Extracted records:
_ _ _

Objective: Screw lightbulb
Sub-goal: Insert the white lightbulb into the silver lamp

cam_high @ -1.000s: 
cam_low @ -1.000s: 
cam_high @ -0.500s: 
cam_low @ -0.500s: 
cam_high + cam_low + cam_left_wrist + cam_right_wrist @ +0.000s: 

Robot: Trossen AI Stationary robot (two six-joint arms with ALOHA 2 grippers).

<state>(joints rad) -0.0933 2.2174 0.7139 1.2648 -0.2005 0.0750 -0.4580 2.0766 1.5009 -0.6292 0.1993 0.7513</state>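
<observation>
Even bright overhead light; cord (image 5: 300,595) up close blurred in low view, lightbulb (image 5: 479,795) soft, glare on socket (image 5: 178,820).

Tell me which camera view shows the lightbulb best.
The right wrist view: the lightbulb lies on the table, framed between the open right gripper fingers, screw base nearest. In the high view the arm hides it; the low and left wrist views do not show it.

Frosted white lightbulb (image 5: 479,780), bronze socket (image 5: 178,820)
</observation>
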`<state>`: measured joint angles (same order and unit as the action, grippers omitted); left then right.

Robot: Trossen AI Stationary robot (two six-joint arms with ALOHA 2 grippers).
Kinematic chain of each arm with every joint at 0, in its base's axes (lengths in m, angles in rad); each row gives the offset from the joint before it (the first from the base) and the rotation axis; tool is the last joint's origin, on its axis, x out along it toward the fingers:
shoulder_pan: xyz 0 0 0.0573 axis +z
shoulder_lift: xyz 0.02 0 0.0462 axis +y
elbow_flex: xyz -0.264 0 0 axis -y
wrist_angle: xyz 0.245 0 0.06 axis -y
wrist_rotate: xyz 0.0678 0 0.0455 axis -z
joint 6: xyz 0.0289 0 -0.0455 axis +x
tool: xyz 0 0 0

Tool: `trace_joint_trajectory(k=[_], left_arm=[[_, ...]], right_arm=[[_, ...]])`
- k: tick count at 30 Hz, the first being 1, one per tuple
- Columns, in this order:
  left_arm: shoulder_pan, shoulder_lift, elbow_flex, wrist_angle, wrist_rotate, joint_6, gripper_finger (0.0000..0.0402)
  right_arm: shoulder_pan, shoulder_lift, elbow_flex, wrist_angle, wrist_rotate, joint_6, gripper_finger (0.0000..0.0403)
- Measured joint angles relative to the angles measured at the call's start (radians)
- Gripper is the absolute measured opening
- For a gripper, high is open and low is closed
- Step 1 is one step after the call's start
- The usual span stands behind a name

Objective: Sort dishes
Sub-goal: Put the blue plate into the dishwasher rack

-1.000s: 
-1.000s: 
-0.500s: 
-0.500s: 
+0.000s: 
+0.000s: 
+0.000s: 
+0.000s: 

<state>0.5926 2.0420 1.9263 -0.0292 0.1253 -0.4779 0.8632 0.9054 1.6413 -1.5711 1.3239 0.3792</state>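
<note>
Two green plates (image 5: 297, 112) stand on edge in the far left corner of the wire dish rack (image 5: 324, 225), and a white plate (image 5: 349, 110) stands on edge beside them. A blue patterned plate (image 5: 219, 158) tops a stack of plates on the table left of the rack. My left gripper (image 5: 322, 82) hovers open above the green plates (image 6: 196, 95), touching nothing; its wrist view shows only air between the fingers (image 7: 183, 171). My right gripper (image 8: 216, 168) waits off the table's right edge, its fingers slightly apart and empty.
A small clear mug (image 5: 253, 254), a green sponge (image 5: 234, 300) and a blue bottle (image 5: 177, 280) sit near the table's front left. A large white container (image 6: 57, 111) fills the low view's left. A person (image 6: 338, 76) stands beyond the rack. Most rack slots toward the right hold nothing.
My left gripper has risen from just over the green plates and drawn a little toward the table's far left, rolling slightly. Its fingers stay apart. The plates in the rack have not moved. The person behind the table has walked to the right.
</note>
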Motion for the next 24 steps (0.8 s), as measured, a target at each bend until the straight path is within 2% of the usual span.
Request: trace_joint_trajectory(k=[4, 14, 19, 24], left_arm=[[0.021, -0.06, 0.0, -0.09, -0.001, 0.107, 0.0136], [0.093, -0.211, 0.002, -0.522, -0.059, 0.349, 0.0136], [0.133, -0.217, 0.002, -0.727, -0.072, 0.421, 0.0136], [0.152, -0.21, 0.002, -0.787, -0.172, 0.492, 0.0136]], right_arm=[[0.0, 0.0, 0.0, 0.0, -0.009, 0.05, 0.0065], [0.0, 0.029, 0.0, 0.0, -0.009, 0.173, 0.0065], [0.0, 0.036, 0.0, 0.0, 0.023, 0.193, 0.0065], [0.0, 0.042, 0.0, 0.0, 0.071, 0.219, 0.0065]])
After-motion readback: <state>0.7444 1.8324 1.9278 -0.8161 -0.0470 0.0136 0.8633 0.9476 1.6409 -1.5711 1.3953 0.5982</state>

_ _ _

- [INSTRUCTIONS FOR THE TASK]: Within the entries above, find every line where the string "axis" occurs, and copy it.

- [TASK ANSWER]:
Kinematic chain of each arm with every joint at 0, in its base's axes (lengths in m, angles in rad); each row gives the offset from the joint before it (the first from the base) and the rotation axis; tool is the last joint's origin, on its axis, x out along it toward the fingers:
shoulder_pan: xyz 0 0 0.0573 axis +z
shoulder_lift: xyz 0.02 0 0.0462 axis +y
elbow_flex: xyz -0.264 0 0 axis -y
wrist_angle: xyz 0.245 0 0.06 axis -y
wrist_rotate: xyz 0.0678 0 0.0455 axis -z
joint 6: xyz 0.0289 0 -0.0455 axis +x

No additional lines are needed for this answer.